** Source information follows **

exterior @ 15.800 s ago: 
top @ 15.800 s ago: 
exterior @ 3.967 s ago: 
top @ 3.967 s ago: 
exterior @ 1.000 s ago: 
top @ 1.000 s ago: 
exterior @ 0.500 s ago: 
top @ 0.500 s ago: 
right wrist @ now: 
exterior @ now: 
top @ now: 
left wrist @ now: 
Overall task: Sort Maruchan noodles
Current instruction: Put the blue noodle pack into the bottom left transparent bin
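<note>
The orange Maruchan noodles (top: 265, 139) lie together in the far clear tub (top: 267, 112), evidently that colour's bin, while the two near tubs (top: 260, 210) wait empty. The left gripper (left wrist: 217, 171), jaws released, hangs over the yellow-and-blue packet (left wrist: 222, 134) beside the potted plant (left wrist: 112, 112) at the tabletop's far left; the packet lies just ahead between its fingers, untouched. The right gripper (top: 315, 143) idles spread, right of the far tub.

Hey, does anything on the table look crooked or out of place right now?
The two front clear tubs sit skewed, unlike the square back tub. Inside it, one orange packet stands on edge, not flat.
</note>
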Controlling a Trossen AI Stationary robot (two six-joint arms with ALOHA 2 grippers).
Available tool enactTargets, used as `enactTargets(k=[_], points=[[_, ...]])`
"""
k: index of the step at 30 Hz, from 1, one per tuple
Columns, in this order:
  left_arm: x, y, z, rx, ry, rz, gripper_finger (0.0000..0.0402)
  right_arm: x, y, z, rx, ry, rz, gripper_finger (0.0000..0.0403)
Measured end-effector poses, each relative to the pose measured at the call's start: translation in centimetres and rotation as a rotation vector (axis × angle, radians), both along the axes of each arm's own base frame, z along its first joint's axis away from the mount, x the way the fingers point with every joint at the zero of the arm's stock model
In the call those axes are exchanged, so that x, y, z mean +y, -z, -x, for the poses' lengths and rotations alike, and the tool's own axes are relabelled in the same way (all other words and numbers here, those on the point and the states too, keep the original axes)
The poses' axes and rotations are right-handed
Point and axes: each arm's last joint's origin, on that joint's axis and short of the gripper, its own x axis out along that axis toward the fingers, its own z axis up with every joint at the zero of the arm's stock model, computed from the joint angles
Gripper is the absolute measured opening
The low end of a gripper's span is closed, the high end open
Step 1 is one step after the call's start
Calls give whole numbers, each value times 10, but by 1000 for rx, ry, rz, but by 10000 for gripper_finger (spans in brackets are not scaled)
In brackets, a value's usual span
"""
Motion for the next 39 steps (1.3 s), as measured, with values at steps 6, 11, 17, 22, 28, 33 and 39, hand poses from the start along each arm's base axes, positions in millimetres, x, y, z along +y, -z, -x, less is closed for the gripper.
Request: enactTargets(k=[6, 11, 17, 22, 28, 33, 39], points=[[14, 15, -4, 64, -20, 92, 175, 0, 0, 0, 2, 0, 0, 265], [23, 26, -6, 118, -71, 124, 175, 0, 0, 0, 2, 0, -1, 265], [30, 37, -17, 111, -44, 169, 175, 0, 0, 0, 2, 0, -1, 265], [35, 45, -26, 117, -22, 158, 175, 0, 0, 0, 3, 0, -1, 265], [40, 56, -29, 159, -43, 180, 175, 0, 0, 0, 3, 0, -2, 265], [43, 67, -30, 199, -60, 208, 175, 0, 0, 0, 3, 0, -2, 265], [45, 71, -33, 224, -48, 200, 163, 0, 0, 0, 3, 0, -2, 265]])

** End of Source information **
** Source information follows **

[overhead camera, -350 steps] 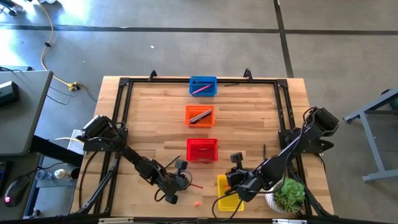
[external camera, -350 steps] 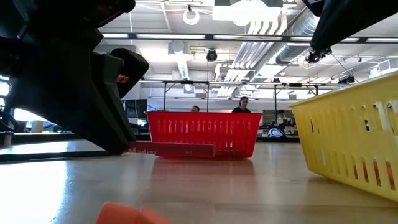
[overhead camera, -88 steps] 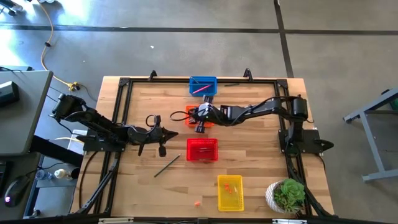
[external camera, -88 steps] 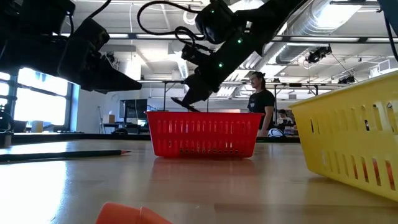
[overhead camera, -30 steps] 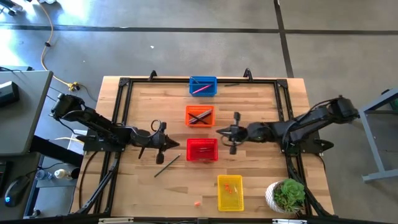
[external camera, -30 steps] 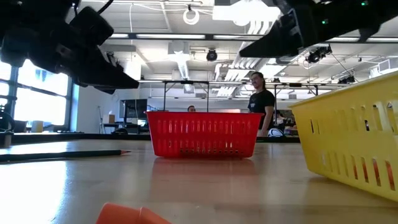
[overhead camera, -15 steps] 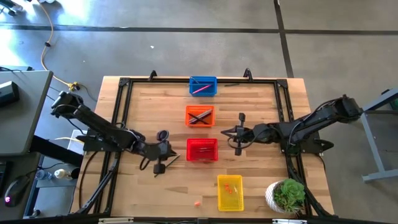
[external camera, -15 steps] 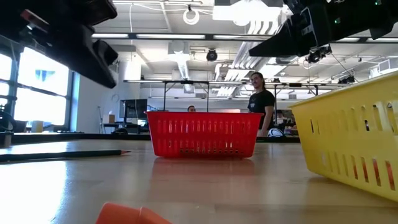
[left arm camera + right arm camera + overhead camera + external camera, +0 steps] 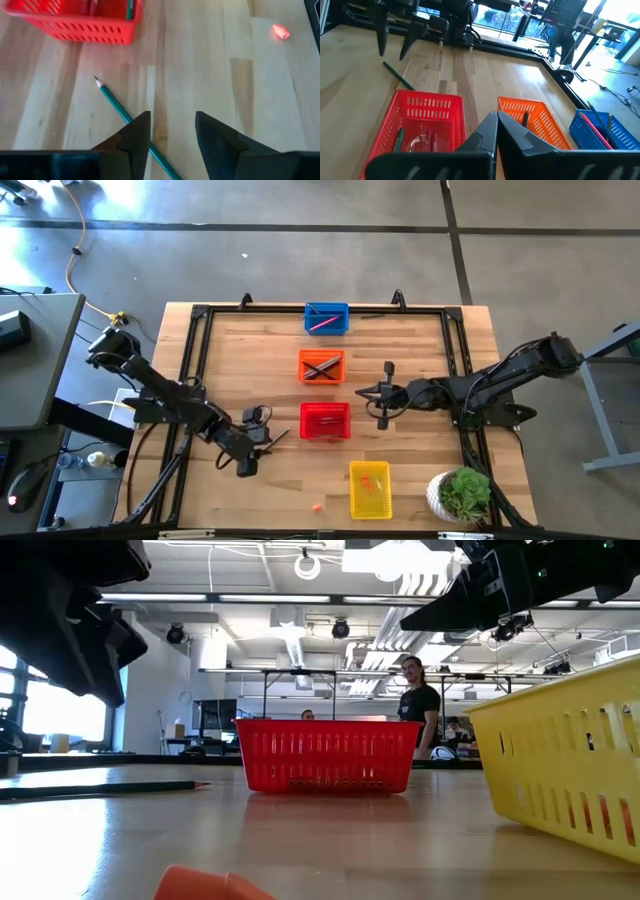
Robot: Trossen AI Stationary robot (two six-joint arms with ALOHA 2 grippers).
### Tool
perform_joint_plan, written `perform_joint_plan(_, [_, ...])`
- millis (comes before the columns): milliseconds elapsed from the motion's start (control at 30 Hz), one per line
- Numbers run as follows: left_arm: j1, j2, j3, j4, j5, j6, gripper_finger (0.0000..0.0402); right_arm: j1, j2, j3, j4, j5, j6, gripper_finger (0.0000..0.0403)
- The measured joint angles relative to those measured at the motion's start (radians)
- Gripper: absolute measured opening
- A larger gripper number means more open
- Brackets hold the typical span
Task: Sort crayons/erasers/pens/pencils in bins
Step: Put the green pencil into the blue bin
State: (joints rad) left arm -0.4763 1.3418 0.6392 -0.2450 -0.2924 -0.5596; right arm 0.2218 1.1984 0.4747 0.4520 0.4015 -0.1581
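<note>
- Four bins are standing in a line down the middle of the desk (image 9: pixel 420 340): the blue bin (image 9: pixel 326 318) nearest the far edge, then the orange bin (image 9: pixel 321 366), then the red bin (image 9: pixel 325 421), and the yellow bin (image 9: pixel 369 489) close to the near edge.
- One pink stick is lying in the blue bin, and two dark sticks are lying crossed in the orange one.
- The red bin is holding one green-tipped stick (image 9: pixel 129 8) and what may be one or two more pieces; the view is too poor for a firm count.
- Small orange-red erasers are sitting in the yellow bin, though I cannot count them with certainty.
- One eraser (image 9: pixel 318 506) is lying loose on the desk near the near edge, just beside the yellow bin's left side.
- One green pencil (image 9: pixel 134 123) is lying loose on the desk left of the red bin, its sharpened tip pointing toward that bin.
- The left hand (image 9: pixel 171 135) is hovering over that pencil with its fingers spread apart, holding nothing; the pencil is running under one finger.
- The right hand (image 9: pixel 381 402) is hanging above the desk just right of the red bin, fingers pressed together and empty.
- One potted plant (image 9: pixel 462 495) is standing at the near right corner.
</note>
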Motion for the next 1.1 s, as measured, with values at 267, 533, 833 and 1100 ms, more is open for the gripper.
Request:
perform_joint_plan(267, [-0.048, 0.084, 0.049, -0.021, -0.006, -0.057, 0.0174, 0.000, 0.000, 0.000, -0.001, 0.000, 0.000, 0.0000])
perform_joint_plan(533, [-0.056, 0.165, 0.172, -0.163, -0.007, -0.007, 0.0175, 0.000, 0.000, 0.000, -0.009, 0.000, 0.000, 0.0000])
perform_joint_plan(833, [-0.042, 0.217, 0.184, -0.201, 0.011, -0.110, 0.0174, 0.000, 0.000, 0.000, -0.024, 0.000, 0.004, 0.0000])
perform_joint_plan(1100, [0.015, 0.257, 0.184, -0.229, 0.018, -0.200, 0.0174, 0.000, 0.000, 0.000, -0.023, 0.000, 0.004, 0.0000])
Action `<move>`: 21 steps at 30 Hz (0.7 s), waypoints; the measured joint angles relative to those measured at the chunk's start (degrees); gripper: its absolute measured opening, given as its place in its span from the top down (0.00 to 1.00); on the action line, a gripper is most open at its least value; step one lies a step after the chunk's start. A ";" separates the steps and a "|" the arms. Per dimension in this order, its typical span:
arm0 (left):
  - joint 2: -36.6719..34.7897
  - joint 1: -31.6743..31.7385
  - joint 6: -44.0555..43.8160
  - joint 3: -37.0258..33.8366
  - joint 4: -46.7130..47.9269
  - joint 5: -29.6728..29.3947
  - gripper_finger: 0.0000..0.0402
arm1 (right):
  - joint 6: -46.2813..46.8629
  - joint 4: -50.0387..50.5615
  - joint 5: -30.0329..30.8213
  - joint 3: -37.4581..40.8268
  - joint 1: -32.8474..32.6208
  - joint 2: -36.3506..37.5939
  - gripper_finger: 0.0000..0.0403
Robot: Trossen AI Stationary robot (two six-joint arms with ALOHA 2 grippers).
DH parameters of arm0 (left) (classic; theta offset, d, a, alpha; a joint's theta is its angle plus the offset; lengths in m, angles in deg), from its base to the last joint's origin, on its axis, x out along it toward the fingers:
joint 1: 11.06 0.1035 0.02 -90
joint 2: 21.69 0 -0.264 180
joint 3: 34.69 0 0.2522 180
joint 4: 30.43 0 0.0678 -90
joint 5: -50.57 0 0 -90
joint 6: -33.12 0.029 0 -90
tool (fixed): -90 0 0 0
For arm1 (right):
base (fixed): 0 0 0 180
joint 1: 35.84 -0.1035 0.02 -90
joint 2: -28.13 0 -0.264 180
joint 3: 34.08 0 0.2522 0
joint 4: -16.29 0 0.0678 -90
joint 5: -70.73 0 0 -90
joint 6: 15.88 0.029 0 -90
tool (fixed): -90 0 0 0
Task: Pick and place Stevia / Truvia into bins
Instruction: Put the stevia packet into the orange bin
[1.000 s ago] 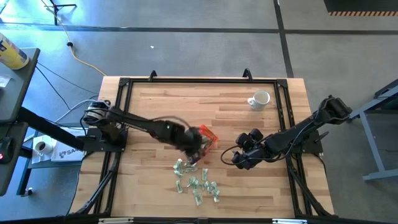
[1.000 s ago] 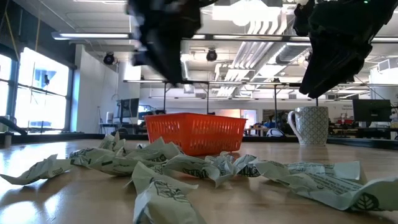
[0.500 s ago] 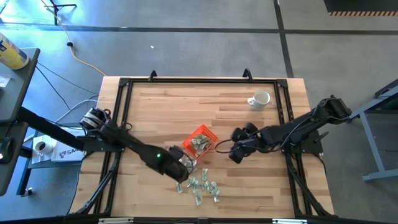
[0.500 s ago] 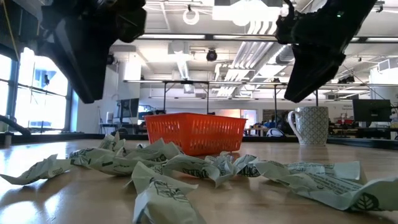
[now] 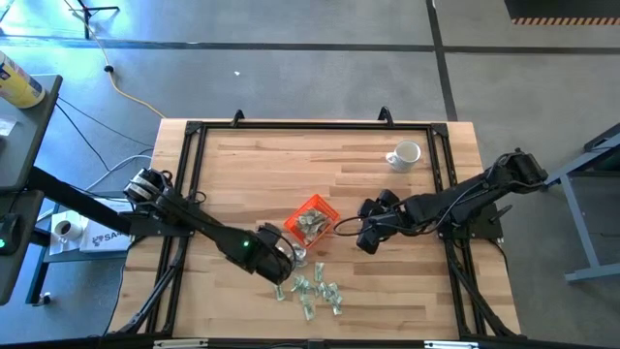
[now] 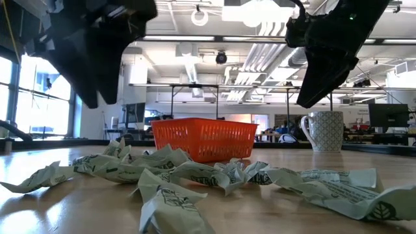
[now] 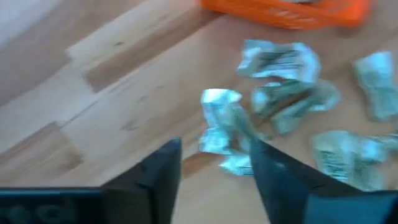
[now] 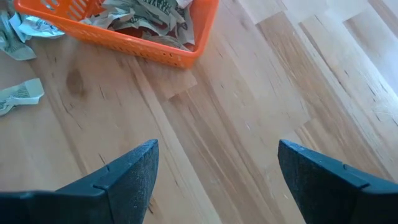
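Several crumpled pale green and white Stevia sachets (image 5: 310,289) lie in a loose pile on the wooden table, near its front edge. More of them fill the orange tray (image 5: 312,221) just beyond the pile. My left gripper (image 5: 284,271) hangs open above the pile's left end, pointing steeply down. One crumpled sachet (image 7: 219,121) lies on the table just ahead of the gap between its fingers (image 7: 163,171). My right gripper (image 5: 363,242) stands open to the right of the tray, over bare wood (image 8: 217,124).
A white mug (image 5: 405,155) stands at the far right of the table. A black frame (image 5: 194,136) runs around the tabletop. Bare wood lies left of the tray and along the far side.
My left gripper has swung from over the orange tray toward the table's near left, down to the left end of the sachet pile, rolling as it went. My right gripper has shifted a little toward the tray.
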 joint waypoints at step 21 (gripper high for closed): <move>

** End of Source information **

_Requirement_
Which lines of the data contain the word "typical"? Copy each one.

_Solution to this problem_
- Brackets hold the typical span
Action `<move>`: 21 steps at 30 Hz (0.7 s), waypoints; the measured joint angles relative to those measured at the chunk's start (degrees); gripper: its absolute measured opening, given as its place in its span from the top down (0.00 to 1.00); on the action line, a gripper is most open at its least value; step one lies a step after the chunk's start. A ";" separates the steps and a "|" the arms. Per dimension in this order, its typical span:

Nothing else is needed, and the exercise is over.